Starting from the examples of MPAs at different phases of their development, this multi-stakeholders workshop will take stock of progress and challenges for the operational implementation of effectively managed MPAs considered in their national context. Each case study will thus highlight and put into context national policy and institutional issues. In a second step, group discussions will aim at providing concrete recommendations for improving national policies and strategies relevant to the management of MPAs.


The Mediterranean region presents examples of MPAs at different stages of development, and the on-going analysis by MedPAN of the main points to be tackled for a successful, effective and beneficial management for biodiversity, visitors and local stakeholders will be discussed during this workshop supported by lectures from managers, presenting their national and local issues, options and solutions.

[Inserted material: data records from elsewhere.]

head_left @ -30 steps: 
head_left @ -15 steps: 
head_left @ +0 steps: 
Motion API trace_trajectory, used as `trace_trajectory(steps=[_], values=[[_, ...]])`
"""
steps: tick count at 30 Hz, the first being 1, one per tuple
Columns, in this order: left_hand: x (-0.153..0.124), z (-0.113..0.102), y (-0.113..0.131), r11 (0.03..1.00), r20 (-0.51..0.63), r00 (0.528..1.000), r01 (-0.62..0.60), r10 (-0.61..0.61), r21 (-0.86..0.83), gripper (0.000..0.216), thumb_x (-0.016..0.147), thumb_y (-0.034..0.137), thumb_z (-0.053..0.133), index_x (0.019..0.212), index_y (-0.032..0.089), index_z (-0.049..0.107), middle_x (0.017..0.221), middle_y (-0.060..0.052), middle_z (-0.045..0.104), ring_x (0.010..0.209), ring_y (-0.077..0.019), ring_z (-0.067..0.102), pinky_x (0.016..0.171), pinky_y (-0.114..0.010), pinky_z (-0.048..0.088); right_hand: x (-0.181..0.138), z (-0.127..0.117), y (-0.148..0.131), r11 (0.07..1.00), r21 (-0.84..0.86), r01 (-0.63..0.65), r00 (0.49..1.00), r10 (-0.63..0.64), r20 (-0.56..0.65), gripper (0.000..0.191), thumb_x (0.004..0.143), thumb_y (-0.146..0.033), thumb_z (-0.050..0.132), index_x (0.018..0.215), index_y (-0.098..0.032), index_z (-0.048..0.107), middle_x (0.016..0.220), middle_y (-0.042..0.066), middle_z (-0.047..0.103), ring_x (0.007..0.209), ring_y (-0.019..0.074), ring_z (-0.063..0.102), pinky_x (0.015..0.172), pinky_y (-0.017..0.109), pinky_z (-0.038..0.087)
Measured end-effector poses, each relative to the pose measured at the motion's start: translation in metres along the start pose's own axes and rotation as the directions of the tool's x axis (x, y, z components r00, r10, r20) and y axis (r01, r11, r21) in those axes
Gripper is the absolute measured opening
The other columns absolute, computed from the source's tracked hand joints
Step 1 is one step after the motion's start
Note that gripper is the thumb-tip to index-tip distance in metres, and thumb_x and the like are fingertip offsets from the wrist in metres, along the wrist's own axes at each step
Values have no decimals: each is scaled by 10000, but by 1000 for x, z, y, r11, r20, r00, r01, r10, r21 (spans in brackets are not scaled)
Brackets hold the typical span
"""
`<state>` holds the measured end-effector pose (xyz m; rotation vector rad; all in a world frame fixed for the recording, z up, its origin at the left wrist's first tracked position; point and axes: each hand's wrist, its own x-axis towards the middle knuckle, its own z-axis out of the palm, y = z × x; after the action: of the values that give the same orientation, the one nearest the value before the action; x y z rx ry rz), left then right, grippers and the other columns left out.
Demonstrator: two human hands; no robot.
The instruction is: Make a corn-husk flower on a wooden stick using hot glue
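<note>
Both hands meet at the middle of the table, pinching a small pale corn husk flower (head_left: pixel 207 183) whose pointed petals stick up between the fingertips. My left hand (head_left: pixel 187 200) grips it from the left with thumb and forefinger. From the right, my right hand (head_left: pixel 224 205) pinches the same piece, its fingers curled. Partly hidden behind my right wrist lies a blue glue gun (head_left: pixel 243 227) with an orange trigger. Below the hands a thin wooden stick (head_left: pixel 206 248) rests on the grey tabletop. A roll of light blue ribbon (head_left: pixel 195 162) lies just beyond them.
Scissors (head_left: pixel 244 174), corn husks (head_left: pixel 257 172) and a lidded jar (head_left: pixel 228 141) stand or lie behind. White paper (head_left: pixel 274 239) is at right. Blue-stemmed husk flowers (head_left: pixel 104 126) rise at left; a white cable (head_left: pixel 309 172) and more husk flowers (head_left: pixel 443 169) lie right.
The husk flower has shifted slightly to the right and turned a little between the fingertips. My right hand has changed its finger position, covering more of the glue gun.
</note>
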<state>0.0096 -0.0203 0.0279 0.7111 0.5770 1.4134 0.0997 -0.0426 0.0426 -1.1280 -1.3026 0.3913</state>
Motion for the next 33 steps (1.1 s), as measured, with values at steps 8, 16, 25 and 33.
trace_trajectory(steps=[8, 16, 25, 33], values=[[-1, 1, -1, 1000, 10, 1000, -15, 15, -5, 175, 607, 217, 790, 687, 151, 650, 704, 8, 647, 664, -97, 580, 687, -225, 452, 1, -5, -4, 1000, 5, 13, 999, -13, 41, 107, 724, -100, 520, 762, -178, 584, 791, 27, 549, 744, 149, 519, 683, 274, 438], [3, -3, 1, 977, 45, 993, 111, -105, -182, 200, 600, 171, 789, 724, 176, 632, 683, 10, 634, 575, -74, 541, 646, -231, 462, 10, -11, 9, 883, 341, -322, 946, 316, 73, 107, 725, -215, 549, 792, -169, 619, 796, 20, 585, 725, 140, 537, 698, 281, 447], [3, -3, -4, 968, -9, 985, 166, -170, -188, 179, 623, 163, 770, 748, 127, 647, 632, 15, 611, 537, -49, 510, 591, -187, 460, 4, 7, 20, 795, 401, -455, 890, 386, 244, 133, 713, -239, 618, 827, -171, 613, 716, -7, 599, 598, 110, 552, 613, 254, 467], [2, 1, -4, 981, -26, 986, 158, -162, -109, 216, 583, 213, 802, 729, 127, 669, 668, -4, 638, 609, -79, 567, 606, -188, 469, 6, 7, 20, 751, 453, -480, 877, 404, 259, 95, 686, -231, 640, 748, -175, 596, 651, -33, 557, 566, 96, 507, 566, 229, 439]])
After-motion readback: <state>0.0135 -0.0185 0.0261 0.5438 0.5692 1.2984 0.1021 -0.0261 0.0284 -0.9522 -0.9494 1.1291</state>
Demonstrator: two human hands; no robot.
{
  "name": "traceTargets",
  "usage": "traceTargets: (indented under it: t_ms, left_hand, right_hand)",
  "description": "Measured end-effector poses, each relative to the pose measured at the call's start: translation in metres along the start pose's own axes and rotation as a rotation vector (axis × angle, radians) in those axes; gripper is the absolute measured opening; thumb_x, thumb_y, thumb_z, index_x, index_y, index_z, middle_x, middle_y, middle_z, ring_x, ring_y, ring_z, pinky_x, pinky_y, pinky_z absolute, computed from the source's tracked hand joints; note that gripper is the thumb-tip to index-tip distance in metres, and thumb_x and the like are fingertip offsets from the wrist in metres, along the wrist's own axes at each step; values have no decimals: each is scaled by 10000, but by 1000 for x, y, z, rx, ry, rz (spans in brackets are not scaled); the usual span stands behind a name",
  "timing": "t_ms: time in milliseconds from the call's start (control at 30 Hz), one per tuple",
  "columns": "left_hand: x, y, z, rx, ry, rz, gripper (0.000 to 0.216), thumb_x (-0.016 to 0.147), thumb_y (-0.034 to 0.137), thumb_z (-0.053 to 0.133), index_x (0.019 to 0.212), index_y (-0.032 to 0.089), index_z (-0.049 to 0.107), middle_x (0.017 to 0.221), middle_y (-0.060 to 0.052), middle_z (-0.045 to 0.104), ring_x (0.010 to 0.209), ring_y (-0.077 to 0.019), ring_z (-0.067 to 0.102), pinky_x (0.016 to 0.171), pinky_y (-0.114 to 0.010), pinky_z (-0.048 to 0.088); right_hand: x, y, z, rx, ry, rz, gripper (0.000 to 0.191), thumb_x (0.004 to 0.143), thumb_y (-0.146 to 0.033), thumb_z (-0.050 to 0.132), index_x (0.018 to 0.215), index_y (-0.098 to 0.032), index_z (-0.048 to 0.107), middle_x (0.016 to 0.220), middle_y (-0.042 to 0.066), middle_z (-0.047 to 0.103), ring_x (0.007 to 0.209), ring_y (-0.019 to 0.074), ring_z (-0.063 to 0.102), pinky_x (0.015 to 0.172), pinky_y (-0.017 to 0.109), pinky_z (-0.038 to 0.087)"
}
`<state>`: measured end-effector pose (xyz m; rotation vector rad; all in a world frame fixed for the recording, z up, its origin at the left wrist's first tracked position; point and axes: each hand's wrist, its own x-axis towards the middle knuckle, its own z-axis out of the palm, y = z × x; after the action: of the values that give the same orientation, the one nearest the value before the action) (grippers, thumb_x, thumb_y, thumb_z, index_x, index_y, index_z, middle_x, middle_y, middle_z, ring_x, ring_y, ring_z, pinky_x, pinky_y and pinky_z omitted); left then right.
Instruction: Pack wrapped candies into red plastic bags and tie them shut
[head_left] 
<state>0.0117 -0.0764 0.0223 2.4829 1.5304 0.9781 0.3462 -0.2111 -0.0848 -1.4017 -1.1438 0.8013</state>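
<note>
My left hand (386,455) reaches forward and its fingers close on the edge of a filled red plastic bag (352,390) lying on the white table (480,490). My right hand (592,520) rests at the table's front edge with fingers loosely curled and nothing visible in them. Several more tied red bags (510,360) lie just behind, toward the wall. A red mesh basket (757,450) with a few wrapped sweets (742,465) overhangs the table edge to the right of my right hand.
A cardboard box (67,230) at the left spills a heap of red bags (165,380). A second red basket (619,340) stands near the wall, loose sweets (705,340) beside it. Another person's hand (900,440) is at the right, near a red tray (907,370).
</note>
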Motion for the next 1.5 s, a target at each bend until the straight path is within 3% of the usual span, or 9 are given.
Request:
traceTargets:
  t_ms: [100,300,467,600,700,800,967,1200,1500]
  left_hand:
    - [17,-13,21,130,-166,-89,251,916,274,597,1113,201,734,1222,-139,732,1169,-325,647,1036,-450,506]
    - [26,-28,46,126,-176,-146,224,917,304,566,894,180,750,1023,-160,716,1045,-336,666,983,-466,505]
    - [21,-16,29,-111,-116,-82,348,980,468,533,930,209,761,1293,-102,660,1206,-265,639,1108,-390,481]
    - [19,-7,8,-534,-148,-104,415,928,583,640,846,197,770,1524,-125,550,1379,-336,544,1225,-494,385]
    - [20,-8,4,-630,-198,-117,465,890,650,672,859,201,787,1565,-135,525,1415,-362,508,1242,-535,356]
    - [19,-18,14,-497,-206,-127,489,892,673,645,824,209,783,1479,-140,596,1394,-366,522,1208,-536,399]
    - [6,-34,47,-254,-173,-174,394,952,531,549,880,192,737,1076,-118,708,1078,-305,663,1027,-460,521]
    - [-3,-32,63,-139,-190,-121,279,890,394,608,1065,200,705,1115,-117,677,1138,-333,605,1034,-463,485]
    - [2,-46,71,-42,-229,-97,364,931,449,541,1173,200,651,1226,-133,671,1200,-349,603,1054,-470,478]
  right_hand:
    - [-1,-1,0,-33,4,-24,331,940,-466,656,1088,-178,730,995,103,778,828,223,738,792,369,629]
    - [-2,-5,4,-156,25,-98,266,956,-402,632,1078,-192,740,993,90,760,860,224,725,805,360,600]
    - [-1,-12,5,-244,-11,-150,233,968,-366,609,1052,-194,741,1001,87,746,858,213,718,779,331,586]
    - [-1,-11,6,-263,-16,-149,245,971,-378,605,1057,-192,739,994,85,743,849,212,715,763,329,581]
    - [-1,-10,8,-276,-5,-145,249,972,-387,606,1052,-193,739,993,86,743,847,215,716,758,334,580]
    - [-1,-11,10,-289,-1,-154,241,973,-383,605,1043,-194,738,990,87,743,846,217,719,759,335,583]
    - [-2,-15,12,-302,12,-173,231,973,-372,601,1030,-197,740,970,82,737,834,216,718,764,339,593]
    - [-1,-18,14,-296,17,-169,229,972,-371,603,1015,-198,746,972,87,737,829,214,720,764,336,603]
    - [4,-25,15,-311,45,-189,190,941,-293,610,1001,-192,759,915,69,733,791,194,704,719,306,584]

Over the years, everybody agreed that the main blockages for reaching management effectiveness are related to the capacity of the country to adopt and when necessary improve the legal framework and the institutional mechanisms related to marine and coastal protected areas, covering specific points such as the participation of all stakeholders, the proper definition of the MPA objectives, the management plan approval and revision, the allocation of financial and human resources, the identification of a proper management body, the collaboration between administrations, the development of a multi parameter monitoring program supported by indicators, the evaluation of results and the adaptation to local or global changes.

After the first round of exchanges, three working groups will be created, gathering Eastern countries, Southern Countries and European Countries with the objective to identify sub-regional concerns, issues and possible solutions inside these groups and, after the restitution, options for cooperation between all the groups for a more effective management.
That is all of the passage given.